How to know if my partition is getting hit in vertica

Moderator: NorbertKrupa

Post Reply
Amit
Newbie
Newbie
Posts: 4
Joined: Tue Jul 07, 2015 1:04 pm

How to know if my partition is getting hit in vertica

Post by Amit » Tue Jul 07, 2015 2:42 pm

Hi ALL,

I have created a table with partition date field.Total 21 number of partition will be created.
However i am not able to figure out if the partition is actually getting hit.
I cud see any information in explain/profile.

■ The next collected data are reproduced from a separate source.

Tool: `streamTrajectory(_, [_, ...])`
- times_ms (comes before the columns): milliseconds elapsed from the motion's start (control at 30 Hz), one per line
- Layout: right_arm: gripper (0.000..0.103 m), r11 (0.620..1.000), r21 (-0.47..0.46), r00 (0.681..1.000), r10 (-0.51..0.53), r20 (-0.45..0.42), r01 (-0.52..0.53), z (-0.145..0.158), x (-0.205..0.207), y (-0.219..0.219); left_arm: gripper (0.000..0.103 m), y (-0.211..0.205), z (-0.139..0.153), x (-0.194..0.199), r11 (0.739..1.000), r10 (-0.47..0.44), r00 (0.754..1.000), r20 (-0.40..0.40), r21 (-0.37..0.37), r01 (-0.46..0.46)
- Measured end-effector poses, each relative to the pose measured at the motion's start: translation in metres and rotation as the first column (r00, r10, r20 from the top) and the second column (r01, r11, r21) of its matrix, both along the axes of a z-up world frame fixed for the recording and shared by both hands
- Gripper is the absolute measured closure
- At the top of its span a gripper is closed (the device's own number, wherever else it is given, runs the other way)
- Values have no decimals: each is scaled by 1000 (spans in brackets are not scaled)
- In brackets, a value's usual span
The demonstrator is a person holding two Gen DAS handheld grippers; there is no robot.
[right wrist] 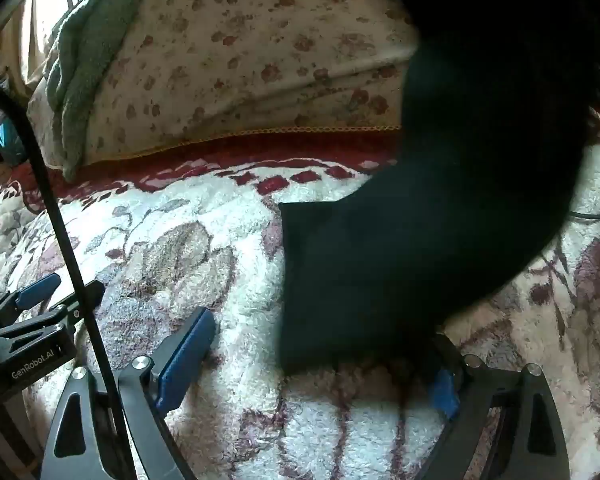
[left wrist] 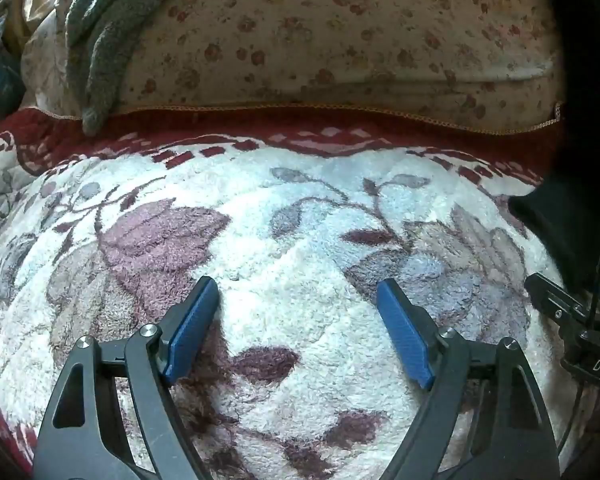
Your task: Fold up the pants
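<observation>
The black pants (right wrist: 400, 240) lie on a white fleece blanket with a purple flower pattern (right wrist: 228, 248), one leg curving from the upper right down toward the middle. My right gripper (right wrist: 324, 344) is open, its left blue pad (right wrist: 184, 360) on the blanket; the hem of the pants lies between the jaws and covers most of the right pad (right wrist: 444, 394). My left gripper (left wrist: 298, 296) is open and empty over the blanket (left wrist: 300, 240), left of the pants, of which only an edge (left wrist: 548, 216) shows at the right. It also shows in the right wrist view (right wrist: 40, 292).
A cream flowered pillow (left wrist: 320, 40) lies along the far side behind a dark red blanket border (left wrist: 260, 124). A grey-green towel (left wrist: 104, 40) drapes over its left end. A black cable (right wrist: 68, 240) crosses the left of the right wrist view.
</observation>
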State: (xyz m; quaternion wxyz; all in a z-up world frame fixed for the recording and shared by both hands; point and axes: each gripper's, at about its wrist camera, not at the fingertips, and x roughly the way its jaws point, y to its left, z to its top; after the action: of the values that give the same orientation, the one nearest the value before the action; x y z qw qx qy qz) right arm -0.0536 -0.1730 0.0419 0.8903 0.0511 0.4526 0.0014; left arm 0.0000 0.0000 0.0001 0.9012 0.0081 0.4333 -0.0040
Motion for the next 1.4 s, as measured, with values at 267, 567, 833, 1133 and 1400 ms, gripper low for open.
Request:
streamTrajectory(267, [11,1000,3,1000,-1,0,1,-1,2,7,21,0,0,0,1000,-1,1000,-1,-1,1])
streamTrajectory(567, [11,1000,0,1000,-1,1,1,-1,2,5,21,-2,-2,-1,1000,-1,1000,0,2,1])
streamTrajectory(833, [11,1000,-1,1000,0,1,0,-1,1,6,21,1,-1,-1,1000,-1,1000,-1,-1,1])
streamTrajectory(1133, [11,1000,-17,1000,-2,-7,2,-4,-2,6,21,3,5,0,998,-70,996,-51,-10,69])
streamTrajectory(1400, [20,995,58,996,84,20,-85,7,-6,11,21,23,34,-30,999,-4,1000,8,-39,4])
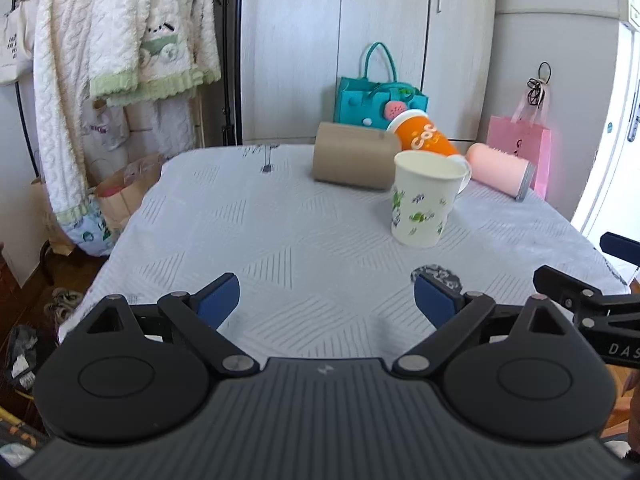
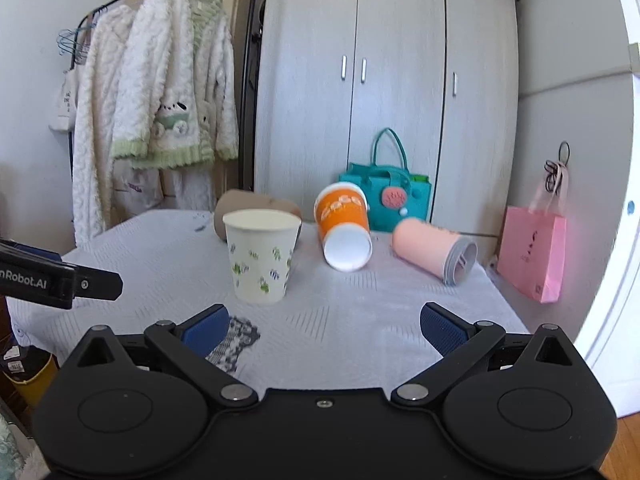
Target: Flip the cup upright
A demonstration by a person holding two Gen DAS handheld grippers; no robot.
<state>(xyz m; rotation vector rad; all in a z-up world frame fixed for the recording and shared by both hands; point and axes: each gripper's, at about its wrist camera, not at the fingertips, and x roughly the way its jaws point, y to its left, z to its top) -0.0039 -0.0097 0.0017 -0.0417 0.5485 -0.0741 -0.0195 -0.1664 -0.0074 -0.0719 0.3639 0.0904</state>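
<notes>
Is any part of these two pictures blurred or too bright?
Left wrist view: the white cup and brown cup look blurred; the doorway at right is too bright. Right wrist view: the orange cup is slightly soft; the wardrobe bends outward.

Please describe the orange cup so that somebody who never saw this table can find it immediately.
Look at the table with the pale patterned cloth, in front of the grey wardrobe. Near its far edge, before the teal bag, several cups lie in a row. The orange cup lies tipped between the brown cup and the pink cup; only it is orange with white lettering.
</notes>
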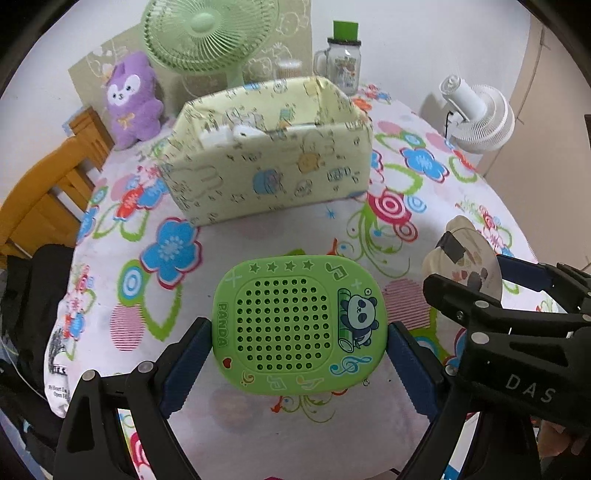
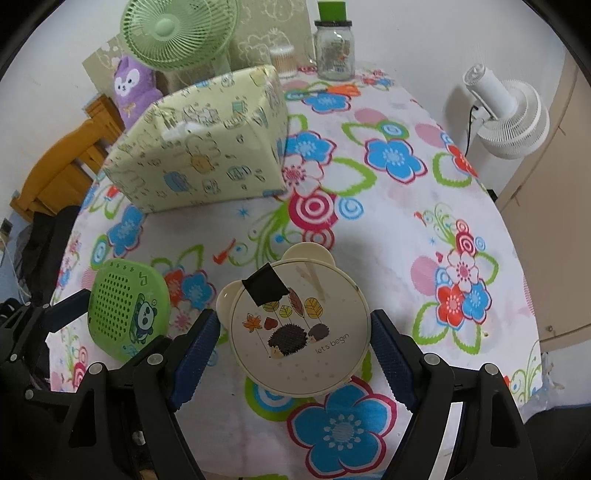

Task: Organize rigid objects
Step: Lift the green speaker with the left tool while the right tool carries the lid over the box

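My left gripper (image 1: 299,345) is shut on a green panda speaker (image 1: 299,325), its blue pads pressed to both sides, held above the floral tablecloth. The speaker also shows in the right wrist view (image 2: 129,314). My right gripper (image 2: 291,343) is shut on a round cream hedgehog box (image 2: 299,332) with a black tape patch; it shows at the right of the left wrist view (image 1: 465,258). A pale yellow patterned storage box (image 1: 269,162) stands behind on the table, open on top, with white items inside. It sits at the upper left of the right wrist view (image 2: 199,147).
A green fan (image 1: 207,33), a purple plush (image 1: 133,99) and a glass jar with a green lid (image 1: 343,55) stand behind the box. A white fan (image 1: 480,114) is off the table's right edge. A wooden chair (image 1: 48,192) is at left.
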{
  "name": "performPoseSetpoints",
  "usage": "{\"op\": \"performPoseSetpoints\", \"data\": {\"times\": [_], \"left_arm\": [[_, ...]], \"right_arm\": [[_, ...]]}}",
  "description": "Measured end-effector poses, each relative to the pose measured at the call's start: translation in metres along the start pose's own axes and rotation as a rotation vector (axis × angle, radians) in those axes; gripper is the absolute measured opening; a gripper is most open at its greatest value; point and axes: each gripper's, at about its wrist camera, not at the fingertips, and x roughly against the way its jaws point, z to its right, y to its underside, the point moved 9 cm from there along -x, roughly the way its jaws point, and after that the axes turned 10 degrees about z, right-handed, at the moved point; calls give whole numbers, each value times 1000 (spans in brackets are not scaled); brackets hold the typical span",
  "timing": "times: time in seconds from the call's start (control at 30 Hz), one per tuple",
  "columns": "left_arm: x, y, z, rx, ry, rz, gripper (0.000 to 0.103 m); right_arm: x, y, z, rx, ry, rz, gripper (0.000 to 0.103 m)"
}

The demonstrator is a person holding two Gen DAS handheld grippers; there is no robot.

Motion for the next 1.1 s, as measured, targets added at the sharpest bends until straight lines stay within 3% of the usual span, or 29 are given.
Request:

Please let me know how to identify it

Amit
Newbie
Newbie
Posts: 4
Joined: Tue Jul 07, 2015 1:04 pm

Re: How to know if my partition is getting hit in vertica

Post by Amit » Tue Jul 07, 2015 2:43 pm

small correction :- i cud not see any information regarding it in explain/profile

NorbertKrupa
GURU
GURU
Posts: 527
Joined: Tue Oct 22, 2013 9:36 pm
Location: Chicago, IL
Contact:

Re: How to know if my partition is getting hit in vertica

Post by NorbertKrupa » Tue Jul 07, 2015 3:16 pm

Can you show us how you partitioned your table? You might want to check the system table v_monitor.query_events. It will contain a PARTITIONS_ELIMINATED event for the query. The event_details column contains information on how many partitions were used for the query:

Code: Select all

-[ RECORD 1 ]-----+-------------------------------------------
...
statement_id      | 1
event_category    | EXECUTION
event_type        | PARTITIONS_ELIMINATED
event_description | Some storage containers will not be processed
                    because they contain no relevant data.
...
event_details     | Using only 1 stores out of 12 for projection 
                    test.table_p_node0001
suggested_action  |
Checkout vertica.tips for more Vertica resources.

Amit
Newbie
Newbie
Posts: 4
Joined: Tue Jul 07, 2015 1:04 pm

Re: How to know if my partition is getting hit in vertica

Post by Amit » Wed Jul 08, 2015 8:54 am

Hi,

below is the table structure.

CREATE TABLE test.AMIT
(
Store_Cd char(5),
Tm_Frame_Cd char(5),
Hour_Nr int,
Rptg_Dt date NOT NULL,
Company_Cd char(5),
Store_Hour_Ind char(1),
Product_Desc varchar(100),
Product_Sub_Desc varchar(100),
CY_Bookings_Dollar numeric(18,2),
CY_Bookings_Local numeric(18,2),
Order_Cnt int,
Total_Order_Cnt int,
Units int
)
partition by Rptg_Dt;

there will be total 21 partition any time.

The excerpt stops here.